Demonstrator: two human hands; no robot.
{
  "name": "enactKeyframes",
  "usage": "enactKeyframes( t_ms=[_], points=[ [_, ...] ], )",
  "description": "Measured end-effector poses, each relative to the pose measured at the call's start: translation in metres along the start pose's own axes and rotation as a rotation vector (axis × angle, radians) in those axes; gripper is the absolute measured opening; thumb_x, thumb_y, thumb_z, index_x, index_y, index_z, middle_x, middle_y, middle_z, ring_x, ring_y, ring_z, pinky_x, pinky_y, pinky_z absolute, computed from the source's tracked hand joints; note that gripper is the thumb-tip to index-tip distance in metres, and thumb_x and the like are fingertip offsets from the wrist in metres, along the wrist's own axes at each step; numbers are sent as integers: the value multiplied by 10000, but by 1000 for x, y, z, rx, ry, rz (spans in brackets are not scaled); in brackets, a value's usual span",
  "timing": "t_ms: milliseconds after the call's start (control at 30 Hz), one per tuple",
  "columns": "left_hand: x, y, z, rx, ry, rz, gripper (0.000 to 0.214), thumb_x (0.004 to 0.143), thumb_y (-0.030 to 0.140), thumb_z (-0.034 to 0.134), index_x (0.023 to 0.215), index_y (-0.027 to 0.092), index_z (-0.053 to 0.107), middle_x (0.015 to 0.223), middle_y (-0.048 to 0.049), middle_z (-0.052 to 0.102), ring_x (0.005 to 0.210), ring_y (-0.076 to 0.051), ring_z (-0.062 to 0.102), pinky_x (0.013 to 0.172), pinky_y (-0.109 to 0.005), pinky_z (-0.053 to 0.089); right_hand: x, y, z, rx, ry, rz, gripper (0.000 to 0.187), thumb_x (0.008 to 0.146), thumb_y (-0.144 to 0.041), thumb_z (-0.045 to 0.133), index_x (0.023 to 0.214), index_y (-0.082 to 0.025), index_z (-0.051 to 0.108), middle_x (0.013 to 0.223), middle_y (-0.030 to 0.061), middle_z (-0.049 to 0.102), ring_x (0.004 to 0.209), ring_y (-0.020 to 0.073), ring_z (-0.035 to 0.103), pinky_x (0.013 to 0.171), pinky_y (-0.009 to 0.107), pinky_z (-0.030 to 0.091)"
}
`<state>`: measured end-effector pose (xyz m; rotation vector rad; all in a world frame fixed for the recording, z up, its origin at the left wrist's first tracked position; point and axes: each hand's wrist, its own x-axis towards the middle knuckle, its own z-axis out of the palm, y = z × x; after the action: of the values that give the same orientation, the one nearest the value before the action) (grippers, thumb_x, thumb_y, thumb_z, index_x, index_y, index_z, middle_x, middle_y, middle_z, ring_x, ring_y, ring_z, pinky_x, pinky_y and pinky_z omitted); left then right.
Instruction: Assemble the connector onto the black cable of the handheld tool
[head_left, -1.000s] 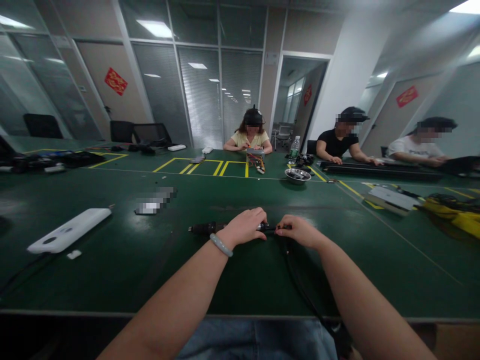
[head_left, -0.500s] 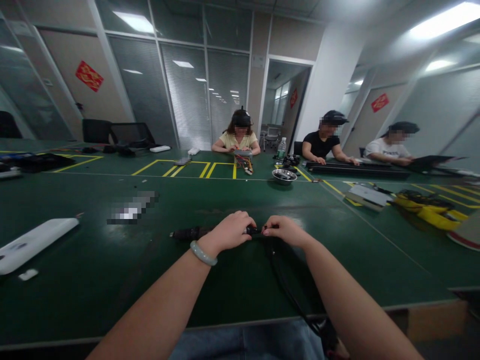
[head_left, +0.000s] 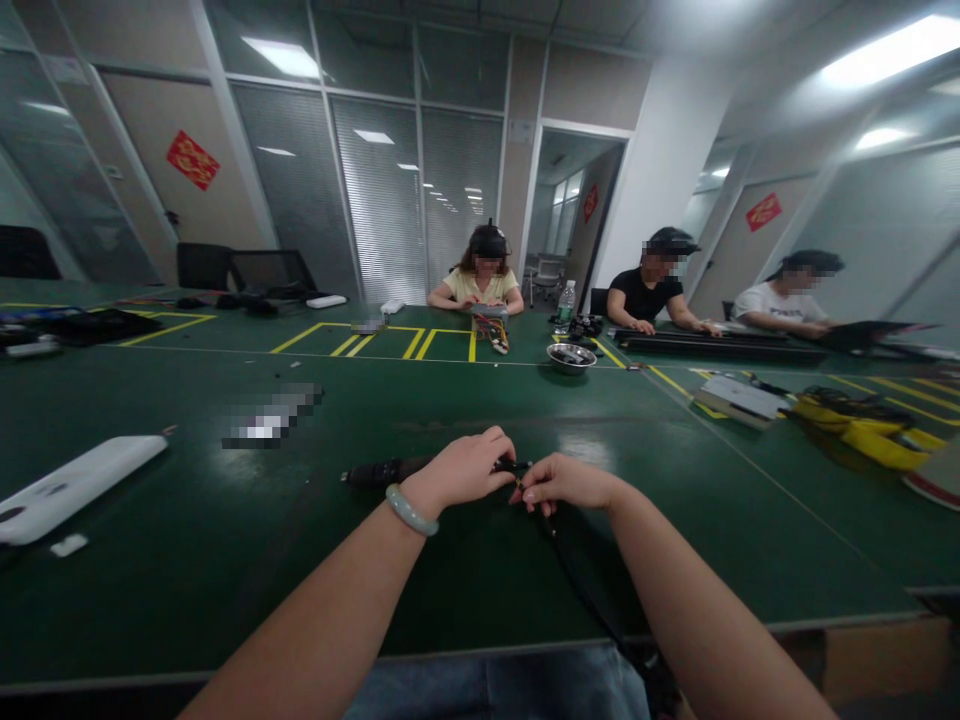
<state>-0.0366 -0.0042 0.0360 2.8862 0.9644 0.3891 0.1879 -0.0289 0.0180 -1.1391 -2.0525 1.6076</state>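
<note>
A black electric screwdriver (head_left: 379, 471) lies across the green table with its metal tip toward the left. My left hand (head_left: 474, 467) is closed around its rear end, and the tail of the tool shows just past the fingertips. Close beside it, my right hand (head_left: 566, 482) pinches the end of a black cable (head_left: 581, 580), where a small gold-coloured bit shows at the fingertips. The cable's end looks apart from the tool's tail. From there the cable runs down over the table's near edge.
A white plastic casing (head_left: 82, 485) and a small white piece (head_left: 69, 545) lie at the left. Farther off stand a metal bowl (head_left: 571, 358) of small parts and a water bottle (head_left: 565, 305). A yellow bundle (head_left: 862, 425) is at the right. Three people sit across the table.
My right hand has shifted slightly down, and the cable's end has come away from the tool's tail. My left hand keeps its hold on the screwdriver. The view has tilted slightly.
</note>
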Motion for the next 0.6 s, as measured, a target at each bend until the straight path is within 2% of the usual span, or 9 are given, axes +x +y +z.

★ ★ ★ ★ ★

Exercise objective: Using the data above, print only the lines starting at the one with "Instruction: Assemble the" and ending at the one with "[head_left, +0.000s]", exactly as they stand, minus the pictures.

Response:
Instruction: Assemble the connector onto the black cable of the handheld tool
[head_left, -1.000s] 
[head_left, -0.500s] 
[head_left, +0.000s] 

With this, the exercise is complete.